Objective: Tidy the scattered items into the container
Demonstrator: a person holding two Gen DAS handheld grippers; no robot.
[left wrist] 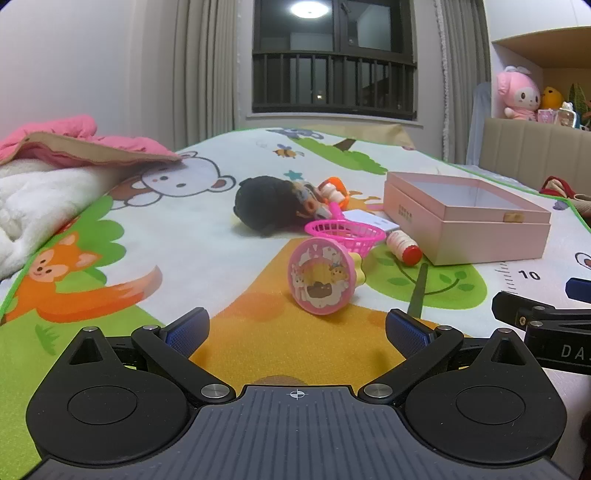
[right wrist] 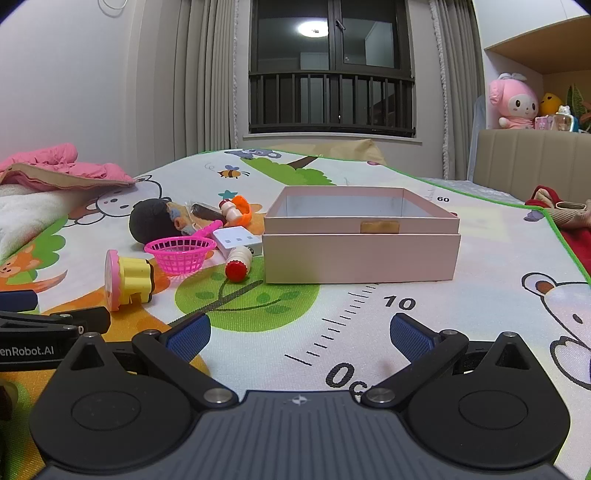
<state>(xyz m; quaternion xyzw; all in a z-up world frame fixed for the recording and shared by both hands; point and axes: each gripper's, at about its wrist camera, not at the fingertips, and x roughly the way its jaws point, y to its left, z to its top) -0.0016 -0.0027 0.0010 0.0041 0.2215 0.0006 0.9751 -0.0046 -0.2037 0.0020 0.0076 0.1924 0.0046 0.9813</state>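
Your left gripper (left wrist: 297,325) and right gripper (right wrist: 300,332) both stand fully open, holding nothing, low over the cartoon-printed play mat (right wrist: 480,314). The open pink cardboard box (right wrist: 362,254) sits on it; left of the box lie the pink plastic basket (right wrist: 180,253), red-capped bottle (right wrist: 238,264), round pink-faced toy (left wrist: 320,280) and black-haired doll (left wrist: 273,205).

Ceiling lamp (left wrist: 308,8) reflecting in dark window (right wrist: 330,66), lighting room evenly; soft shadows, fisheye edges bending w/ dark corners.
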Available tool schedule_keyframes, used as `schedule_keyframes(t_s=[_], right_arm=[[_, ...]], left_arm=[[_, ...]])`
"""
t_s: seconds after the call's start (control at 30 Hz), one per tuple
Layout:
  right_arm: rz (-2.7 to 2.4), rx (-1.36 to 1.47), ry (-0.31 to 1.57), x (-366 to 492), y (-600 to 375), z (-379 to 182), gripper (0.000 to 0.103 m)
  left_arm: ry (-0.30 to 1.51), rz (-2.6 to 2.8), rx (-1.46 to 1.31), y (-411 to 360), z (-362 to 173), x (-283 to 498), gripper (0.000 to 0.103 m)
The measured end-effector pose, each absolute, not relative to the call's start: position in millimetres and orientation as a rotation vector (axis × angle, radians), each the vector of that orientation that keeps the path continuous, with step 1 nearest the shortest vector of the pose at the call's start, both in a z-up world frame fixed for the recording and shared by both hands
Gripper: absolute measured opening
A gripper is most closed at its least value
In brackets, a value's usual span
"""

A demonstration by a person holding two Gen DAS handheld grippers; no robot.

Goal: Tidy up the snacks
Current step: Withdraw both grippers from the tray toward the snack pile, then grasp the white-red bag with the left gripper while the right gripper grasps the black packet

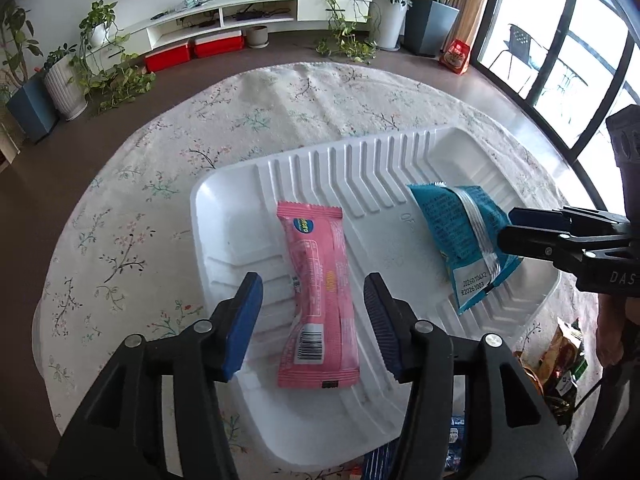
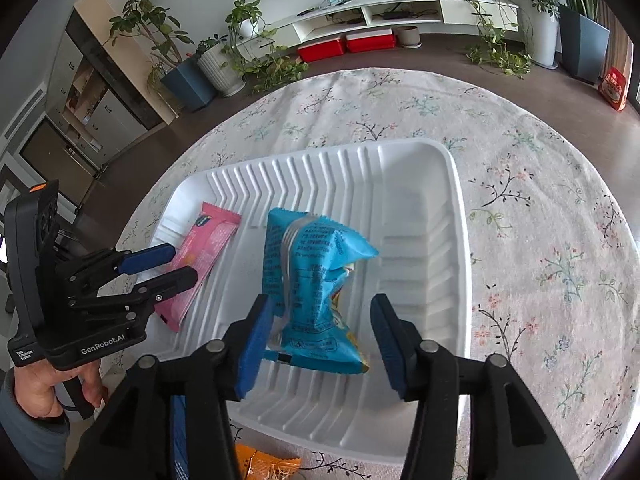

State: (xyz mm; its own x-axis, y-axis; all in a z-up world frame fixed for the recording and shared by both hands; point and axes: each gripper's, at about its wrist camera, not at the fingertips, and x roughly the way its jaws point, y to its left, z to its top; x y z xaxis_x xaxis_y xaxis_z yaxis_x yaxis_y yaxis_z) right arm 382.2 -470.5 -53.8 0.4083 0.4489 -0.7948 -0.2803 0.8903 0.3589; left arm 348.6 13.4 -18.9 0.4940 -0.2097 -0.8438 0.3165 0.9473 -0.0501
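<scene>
Both claws gape, gripping nothing: left gripper (image 1: 312, 320) straddles the pink bar (image 1: 318, 300) mid-frame in the tray (image 1: 224, 200); right gripper (image 2: 320, 340) brackets the blue bag (image 2: 312, 280), whose puffy film may slip, or the light tray could shift

We see a pink snack bar (image 1: 316, 300) and a blue packet (image 2: 312, 280) in a white tray (image 1: 224, 200), on a floral cloth (image 2: 520, 160).

A pink snack bar wrapper (image 1: 318, 300) and a crumpled blue snack packet (image 1: 460, 240) are lying apart in the ribbed white tray (image 1: 360, 168).
</scene>
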Motion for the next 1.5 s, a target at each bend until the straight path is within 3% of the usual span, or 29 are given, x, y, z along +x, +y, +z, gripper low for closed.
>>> schedule_keyframes(t_s=[0.07, 0.13, 0.2, 0.23, 0.37, 0.47, 0.63, 0.77, 0.93, 1.1, 1.37, 1.5], right_arm=[[0.452, 0.192, 1.037, 379.5, -478.0, -44.6, 0.062], [0.438, 0.225, 1.011, 375.3, -488.6, -33.5, 0.07], [0.43, 0.271, 0.978, 367.7, -500.2, -20.7, 0.076], [0.427, 0.302, 0.957, 361.3, -507.7, -14.0, 0.08], [0.426, 0.461, 0.871, 325.3, -537.7, 5.1, 0.101], [0.479, 0.527, 0.825, 287.5, -551.0, 12.8, 0.102], [0.497, 0.523, 0.79, 219.8, -558.4, 9.1, 0.102], [0.44, 0.496, 0.809, 175.3, -559.1, -8.6, 0.095], [0.395, 0.412, 0.841, 145.2, -541.6, -30.2, 0.092], [0.415, 0.278, 0.86, 136.2, -514.2, -43.9, 0.08], [0.492, 0.293, 0.912, 136.0, -505.8, -52.8, 0.078], [0.502, 0.297, 0.94, 137.8, -504.2, -57.5, 0.078]], left_arm=[[0.968, -0.314, 0.102, 21.5, -3.8, 339.9, 0.06], [0.923, -0.322, 0.075, 31.4, 13.3, 327.4, 0.072], [0.889, -0.346, 0.048, 40.3, 26.1, 312.5, 0.099], [0.867, -0.37, 0.02, 46.5, 32.8, 301.7, 0.103], [0.674, -0.378, -0.031, 67.5, 56.9, 247.9, 0.103], [0.772, -0.305, -0.045, 82.4, 58.2, 216.7, 0.103], [0.725, -0.309, -0.073, 103.8, 52.5, 153.7, 0.103], [0.729, -0.377, -0.024, 104.2, 38.1, 115.0, 0.103], [0.773, -0.446, 0.046, 83.7, 16.9, 69.6, 0.103], [0.756, -0.506, 0.141, 52.6, 2.5, 36.6, 0.103], [0.696, -0.73, 0.574, 31.7, 3.3, 64.0, 0.103], [0.752, -0.848, 0.754, 24.9, -10.4, 98.2, 0.103]])
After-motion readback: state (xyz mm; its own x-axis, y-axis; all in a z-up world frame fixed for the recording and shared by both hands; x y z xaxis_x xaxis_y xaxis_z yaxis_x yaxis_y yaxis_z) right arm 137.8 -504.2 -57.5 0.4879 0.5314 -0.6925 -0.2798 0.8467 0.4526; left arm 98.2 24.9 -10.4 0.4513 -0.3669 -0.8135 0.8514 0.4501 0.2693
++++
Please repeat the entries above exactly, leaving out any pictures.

* [EXERCISE SOLUTION]
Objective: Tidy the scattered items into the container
Demonstrator: a person holding two Gen DAS handheld grippers; no robot.
[left wrist] 
[right wrist] 
<state>(xyz m; quaternion xyzw; all in a z-up world frame fixed for the recording and shared by both hands; point and axes: each gripper's, at about its wrist camera, not at the fingertips, and x roughly the way its jaws point, y to its left, z to its top) -0.0016 -0.0027 0.0010 0.0041 0.2215 0.0006 0.9751 -0.0046 -0.2037 0.0020 0.0076 0.1924 0.0046 0.9813</state>
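Your left gripper (left wrist: 297,325) and right gripper (right wrist: 300,332) both stand fully open, holding nothing, low over the cartoon-printed play mat (right wrist: 480,314). The open pink cardboard box (right wrist: 362,254) sits on it; left of the box lie the pink plastic basket (right wrist: 180,253), red-capped bottle (right wrist: 238,264), round pink-faced toy (left wrist: 320,280) and black-haired doll (left wrist: 273,205).

Ceiling lamp (left wrist: 308,8) reflecting in dark window (right wrist: 330,66), lighting room evenly; soft shadows, fisheye edges bending w/ dark corners.
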Available tool schedule_keyframes, used as `schedule_keyframes(t_s=[_], right_arm=[[_, ...]], left_arm=[[_, ...]])`
"""
t_s: seconds after the call's start (control at 30 Hz), one per tuple
Layout:
  right_arm: rz (-2.7 to 2.4), rx (-1.36 to 1.47), ry (-0.31 to 1.57), x (-366 to 492), y (-600 to 375), z (-379 to 182), gripper (0.000 to 0.103 m)
  left_arm: ry (-0.30 to 1.51), rz (-2.6 to 2.8), rx (-1.46 to 1.31), y (-411 to 360), z (-362 to 173), x (-283 to 498), gripper (0.000 to 0.103 m)
The measured end-effector pose, each absolute, not relative to the call's start: position in millimetres and orientation as a rotation vector (axis × angle, radians), each the vector of that orientation that keeps the path continuous, with step 1 nearest the shortest vector of the pose at the call's start, both in a z-up world frame fixed for the recording and shared by both hands
Gripper: absolute measured opening
A gripper is most closed at its least value
In brackets, a value's usual span
"""

A demonstration by a person holding two Gen DAS handheld grippers; no robot.

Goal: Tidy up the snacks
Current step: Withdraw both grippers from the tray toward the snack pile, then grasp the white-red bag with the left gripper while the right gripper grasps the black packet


State: (xyz mm; its own x-axis, y-axis; all in a z-up world frame fixed for the recording and shared by both hands; point and axes: each gripper's, at about its wrist camera, not at the fingertips, and x roughly the way its jaws point, y to its left, z to its top; x y z xaxis_x xaxis_y xaxis_z yaxis_x yaxis_y yaxis_z) right arm 382.2 -470.5 -53.8 0.4083 0.4489 -0.7948 -0.2803 0.8903 0.3589; left arm 348.6 13.4 -18.9 0.4940 -0.2097 -0.8438 0.3165 0.9473 -0.0501
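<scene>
Both claws gape, gripping nothing: left gripper (image 1: 312, 320) straddles the pink bar (image 1: 318, 300) mid-frame in the tray (image 1: 224, 200); right gripper (image 2: 320, 340) brackets the blue bag (image 2: 312, 280), whose puffy film may slip, or the light tray could shift

We see a pink snack bar (image 1: 316, 300) and a blue packet (image 2: 312, 280) in a white tray (image 1: 224, 200), on a floral cloth (image 2: 520, 160).

A pink snack bar wrapper (image 1: 318, 300) and a crumpled blue snack packet (image 1: 460, 240) are lying apart in the ribbed white tray (image 1: 360, 168).
</scene>
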Motion for the next 1.5 s, a target at each bend until the straight path is within 3% of the usual span, or 29 are given, x, y, z along +x, +y, +z, gripper low for closed.
>>> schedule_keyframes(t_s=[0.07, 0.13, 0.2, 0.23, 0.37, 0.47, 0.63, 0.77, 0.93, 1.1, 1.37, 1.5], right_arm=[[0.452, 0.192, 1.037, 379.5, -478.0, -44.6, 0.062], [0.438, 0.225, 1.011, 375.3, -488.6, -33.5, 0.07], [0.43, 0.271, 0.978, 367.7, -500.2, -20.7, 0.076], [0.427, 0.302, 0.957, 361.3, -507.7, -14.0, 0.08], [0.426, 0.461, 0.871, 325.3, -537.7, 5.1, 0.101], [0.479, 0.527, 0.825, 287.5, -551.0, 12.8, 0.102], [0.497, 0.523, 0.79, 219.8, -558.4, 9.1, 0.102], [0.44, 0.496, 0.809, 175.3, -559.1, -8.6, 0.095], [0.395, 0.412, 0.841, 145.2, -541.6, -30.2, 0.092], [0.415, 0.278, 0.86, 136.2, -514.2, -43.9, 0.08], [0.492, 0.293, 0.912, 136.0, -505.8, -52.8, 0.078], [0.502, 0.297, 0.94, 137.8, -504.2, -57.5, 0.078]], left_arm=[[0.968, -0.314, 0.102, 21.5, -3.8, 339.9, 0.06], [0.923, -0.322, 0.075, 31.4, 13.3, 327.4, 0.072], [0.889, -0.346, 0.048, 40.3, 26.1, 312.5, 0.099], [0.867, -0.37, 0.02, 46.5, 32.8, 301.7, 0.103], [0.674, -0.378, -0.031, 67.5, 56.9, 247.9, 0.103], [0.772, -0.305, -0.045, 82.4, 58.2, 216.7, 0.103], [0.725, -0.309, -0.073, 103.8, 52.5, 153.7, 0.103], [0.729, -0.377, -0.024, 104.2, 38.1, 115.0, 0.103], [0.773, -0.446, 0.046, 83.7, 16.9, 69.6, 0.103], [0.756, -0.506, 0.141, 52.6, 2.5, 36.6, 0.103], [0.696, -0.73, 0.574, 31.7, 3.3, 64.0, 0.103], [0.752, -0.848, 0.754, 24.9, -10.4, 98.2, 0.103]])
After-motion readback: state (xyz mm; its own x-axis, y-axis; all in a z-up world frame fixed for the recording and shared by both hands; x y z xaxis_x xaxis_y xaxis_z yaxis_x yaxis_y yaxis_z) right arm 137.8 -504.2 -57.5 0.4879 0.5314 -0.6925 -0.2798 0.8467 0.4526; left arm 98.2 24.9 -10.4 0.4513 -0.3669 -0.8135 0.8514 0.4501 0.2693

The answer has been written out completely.